### Exercise directions
Print exactly the lines below between the line holding "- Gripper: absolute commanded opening" and the line holding "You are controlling", inclusive, and nothing more.

### Given material
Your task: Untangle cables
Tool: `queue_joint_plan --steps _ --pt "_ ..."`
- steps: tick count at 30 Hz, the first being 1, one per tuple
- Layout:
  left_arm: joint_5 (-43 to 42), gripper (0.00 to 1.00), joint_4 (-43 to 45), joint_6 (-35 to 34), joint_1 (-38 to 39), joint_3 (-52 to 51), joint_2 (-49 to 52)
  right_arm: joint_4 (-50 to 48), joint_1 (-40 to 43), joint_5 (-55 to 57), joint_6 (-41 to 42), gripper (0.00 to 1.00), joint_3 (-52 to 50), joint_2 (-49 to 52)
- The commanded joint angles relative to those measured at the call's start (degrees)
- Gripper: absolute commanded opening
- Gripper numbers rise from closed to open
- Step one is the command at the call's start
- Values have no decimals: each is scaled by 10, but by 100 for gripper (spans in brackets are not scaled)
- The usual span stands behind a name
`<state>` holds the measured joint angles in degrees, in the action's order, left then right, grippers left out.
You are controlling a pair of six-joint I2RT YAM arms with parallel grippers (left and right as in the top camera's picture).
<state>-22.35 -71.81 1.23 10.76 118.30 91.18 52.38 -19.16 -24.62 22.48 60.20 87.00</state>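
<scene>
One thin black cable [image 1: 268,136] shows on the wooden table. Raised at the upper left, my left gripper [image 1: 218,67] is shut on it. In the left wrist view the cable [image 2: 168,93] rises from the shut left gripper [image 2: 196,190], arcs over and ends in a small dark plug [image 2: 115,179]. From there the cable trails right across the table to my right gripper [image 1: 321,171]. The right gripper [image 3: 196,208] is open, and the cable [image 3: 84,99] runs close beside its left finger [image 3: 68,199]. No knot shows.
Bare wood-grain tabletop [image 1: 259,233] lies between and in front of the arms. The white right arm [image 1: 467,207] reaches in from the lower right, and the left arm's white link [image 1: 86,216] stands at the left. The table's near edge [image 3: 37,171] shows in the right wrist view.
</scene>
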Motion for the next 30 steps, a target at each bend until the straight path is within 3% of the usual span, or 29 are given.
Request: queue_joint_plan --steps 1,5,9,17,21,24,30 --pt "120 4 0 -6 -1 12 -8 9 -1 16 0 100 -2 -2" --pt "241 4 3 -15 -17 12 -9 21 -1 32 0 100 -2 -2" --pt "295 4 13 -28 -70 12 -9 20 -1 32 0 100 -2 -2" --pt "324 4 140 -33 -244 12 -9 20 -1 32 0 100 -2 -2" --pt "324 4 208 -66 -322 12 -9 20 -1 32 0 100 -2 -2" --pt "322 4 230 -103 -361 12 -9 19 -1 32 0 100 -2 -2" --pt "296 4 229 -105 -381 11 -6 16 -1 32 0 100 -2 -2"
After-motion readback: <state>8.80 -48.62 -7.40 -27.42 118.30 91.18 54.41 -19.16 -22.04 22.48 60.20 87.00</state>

### Finished exercise
- Gripper: absolute commanded opening
- Gripper numbers rise from closed to open
- Step one is the command at the call's start
- Values have no decimals: each is scaled by 10, but by 100 for gripper (spans in brackets are not scaled)
- The usual span stands behind a name
`<state>` holds the measured joint angles in degrees, in the action's order, left then right, grippers left out.
You are controlling a pair of six-joint I2RT YAM arms with parallel grippers (left and right as in the top camera's picture).

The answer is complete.